## ACTIVITY
Scan the records for lines with the string "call". Say how many there are, and add nothing.
========
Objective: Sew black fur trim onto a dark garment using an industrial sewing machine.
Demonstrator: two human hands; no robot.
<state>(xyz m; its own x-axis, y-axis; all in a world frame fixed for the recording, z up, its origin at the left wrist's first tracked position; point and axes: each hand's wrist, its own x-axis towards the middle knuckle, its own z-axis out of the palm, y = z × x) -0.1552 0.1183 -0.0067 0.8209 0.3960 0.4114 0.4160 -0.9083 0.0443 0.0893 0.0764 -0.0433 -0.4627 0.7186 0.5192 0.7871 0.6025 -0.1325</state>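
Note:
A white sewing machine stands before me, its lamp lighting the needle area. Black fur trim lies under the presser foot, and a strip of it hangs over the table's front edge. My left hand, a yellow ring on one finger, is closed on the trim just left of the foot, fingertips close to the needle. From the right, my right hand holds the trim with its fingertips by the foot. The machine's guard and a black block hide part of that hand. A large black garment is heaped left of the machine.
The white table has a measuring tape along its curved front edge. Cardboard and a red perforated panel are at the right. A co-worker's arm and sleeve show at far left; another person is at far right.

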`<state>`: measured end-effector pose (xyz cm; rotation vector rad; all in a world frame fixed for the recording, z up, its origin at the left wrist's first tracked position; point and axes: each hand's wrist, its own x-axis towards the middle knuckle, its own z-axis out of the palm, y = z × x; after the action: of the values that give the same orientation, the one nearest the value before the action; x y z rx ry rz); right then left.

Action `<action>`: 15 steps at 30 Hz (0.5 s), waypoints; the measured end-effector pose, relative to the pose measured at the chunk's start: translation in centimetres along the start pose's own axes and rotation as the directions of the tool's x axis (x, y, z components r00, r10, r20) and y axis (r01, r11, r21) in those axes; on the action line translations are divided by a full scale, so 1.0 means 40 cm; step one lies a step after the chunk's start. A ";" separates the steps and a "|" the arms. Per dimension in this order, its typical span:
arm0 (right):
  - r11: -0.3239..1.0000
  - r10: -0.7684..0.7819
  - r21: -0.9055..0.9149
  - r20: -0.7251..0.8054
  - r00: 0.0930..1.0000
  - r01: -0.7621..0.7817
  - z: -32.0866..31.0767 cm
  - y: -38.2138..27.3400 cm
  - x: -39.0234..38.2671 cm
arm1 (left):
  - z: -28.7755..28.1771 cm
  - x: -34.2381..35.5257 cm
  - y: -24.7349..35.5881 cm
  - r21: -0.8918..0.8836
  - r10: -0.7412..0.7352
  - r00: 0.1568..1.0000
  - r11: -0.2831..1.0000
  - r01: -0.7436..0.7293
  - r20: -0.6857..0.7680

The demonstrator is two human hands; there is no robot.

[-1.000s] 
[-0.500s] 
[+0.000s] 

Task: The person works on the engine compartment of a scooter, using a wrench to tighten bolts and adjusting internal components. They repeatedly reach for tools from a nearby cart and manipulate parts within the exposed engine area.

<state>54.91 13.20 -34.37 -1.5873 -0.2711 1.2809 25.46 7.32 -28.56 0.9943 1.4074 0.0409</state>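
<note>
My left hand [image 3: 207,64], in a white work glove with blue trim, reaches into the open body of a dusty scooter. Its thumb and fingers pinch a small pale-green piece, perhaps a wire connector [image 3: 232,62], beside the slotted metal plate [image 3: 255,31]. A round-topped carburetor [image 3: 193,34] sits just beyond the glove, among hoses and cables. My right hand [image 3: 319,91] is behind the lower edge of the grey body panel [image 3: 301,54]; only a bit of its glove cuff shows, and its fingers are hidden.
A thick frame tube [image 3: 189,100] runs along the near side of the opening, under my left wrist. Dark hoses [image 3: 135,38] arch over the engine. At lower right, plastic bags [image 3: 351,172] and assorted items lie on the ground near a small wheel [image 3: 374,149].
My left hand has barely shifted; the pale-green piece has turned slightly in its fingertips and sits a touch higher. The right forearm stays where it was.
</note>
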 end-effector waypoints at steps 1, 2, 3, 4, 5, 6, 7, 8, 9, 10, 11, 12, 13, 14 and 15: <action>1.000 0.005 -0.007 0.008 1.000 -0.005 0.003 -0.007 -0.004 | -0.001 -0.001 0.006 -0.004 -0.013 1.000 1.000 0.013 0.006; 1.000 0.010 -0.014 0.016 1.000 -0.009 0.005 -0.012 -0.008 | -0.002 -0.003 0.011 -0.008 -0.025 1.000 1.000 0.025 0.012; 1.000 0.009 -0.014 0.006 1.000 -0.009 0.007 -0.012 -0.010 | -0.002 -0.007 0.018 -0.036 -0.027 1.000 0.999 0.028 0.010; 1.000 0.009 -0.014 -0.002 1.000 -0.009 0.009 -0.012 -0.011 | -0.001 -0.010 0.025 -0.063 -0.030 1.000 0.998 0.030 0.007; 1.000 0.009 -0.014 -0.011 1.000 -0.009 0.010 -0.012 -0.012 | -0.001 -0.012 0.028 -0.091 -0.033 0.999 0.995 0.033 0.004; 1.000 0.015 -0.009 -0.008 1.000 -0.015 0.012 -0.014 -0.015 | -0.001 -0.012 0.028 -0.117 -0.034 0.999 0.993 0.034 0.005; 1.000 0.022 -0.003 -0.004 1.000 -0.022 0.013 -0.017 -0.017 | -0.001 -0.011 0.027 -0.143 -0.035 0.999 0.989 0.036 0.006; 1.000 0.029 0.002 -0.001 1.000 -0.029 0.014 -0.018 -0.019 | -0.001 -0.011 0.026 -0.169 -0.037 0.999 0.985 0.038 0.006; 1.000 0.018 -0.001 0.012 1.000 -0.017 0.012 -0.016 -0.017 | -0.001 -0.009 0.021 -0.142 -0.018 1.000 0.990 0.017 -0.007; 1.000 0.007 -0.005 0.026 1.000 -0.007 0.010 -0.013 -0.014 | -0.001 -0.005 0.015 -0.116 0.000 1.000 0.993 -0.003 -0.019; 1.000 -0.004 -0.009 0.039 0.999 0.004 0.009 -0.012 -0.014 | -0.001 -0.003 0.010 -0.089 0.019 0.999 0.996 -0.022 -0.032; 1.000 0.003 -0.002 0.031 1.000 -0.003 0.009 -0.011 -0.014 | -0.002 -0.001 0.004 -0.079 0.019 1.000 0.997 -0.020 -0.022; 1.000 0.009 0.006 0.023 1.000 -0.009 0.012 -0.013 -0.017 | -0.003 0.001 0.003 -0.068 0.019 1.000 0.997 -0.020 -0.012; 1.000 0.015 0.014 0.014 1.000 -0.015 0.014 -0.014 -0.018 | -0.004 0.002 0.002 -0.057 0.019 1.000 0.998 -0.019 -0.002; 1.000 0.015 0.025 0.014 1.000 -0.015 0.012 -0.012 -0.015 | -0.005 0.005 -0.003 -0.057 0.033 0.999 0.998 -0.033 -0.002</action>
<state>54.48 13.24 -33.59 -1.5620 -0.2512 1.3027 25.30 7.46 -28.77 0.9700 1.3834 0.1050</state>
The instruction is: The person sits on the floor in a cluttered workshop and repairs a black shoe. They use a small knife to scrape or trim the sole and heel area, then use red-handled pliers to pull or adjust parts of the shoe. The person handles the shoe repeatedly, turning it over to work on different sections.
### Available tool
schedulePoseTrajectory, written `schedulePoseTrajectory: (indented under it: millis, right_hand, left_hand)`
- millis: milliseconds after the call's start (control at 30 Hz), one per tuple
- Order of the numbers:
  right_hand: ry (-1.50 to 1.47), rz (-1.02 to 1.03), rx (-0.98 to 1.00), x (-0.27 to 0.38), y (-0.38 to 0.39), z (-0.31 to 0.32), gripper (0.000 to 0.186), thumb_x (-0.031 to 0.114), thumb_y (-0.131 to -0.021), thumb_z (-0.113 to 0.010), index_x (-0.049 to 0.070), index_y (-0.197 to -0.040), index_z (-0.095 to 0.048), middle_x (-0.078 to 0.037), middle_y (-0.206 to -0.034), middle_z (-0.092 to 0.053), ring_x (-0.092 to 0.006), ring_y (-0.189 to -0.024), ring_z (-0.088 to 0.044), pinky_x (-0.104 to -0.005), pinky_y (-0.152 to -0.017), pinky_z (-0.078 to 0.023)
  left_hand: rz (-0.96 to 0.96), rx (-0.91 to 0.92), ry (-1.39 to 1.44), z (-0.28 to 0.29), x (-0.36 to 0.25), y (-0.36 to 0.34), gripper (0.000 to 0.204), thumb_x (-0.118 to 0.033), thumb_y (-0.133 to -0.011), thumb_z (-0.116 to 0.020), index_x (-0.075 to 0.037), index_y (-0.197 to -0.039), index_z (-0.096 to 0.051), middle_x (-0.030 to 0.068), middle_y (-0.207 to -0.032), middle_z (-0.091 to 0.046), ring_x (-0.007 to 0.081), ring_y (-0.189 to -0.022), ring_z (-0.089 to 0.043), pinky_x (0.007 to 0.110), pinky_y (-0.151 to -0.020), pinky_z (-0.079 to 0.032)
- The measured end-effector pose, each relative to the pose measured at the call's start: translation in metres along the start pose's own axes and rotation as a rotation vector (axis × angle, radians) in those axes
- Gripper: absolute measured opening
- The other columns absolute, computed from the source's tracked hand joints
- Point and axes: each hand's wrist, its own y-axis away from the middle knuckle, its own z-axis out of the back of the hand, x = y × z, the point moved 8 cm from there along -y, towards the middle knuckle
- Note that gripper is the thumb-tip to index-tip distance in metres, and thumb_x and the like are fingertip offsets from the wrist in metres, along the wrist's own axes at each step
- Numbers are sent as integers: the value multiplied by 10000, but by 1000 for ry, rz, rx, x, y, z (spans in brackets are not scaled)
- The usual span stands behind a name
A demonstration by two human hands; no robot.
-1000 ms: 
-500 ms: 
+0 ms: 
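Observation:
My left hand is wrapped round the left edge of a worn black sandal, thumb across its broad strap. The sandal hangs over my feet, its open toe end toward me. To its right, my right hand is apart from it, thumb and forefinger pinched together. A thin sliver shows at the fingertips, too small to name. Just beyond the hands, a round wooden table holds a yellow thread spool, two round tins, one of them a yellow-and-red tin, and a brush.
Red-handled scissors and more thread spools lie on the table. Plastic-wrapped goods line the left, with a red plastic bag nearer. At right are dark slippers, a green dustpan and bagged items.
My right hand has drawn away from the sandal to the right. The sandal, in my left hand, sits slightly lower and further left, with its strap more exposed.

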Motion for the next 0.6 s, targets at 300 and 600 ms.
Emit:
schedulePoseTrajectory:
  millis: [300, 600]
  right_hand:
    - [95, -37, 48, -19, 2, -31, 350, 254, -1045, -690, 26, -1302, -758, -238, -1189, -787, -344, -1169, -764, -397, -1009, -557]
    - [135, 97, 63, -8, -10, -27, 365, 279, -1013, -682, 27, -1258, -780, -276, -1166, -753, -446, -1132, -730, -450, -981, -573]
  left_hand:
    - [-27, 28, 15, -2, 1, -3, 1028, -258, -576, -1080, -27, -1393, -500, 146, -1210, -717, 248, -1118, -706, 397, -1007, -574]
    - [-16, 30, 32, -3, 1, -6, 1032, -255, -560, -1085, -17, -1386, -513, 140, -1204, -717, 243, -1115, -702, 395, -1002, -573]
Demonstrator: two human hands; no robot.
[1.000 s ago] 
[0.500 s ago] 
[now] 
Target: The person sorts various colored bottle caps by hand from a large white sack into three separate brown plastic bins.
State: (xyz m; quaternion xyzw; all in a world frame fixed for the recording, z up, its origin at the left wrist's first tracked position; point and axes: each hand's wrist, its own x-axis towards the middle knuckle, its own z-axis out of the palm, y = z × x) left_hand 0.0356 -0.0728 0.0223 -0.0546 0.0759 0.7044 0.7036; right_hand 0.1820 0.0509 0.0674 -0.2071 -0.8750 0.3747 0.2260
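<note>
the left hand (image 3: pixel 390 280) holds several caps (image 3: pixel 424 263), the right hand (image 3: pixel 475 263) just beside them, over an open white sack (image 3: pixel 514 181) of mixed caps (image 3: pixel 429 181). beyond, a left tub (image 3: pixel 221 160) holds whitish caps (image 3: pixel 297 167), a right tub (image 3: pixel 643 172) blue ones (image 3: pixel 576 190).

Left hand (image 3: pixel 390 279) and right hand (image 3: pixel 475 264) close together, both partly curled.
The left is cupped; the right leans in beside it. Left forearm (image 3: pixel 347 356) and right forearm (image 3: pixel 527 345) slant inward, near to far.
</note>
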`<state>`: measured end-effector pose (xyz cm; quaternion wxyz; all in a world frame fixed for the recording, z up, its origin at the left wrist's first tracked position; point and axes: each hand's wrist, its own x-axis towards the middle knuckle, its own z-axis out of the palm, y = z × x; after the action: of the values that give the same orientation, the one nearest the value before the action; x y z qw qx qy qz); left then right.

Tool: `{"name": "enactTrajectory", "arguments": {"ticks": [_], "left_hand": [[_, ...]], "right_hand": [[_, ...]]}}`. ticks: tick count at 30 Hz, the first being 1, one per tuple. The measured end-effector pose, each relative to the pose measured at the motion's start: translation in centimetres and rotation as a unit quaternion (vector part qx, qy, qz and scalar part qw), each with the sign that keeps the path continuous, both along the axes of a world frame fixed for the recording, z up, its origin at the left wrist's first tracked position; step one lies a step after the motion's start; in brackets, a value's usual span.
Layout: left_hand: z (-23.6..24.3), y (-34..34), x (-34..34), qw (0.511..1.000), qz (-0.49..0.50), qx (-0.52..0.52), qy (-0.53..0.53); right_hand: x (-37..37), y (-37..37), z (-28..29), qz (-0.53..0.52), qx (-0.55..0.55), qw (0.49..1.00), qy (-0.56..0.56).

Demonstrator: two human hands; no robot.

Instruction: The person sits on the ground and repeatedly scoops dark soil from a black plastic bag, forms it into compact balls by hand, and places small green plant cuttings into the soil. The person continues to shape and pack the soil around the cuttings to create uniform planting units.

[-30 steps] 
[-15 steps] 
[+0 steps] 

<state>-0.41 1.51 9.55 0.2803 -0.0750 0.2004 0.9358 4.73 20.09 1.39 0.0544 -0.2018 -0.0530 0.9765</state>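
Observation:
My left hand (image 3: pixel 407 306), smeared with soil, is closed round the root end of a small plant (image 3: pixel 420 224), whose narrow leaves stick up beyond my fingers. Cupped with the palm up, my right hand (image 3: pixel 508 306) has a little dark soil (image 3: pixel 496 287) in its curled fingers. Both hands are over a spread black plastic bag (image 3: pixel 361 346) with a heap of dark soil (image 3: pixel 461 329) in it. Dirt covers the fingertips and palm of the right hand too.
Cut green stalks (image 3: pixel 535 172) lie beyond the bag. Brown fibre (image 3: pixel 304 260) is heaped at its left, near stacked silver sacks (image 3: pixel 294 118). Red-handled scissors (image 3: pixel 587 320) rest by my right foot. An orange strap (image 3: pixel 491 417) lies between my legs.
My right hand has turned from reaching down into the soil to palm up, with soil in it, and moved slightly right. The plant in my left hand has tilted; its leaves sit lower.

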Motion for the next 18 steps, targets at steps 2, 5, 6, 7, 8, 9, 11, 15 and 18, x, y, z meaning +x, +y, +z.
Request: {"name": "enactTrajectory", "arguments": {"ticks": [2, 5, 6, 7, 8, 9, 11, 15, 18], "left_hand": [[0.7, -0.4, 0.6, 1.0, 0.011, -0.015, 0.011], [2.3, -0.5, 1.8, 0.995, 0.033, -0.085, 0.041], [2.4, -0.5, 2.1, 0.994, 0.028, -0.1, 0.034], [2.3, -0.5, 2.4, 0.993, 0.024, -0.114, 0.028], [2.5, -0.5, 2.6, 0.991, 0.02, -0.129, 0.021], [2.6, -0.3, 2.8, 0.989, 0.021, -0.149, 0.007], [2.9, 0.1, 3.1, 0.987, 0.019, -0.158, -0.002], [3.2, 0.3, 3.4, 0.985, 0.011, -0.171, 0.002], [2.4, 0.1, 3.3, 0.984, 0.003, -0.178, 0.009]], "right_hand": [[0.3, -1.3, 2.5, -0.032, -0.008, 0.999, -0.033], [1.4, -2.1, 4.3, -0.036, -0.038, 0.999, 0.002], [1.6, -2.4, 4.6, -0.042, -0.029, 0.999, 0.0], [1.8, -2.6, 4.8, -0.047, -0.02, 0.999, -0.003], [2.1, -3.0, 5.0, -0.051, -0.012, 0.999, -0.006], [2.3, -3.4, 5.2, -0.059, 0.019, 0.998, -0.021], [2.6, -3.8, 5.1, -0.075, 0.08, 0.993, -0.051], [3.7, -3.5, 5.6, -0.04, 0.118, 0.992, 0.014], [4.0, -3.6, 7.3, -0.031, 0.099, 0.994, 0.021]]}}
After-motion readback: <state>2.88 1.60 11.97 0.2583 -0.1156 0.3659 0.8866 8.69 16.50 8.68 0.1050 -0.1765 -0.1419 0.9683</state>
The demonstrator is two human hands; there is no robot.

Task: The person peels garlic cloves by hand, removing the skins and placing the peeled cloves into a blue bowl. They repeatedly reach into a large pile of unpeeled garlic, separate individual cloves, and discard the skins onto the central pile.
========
## RESPONSE
2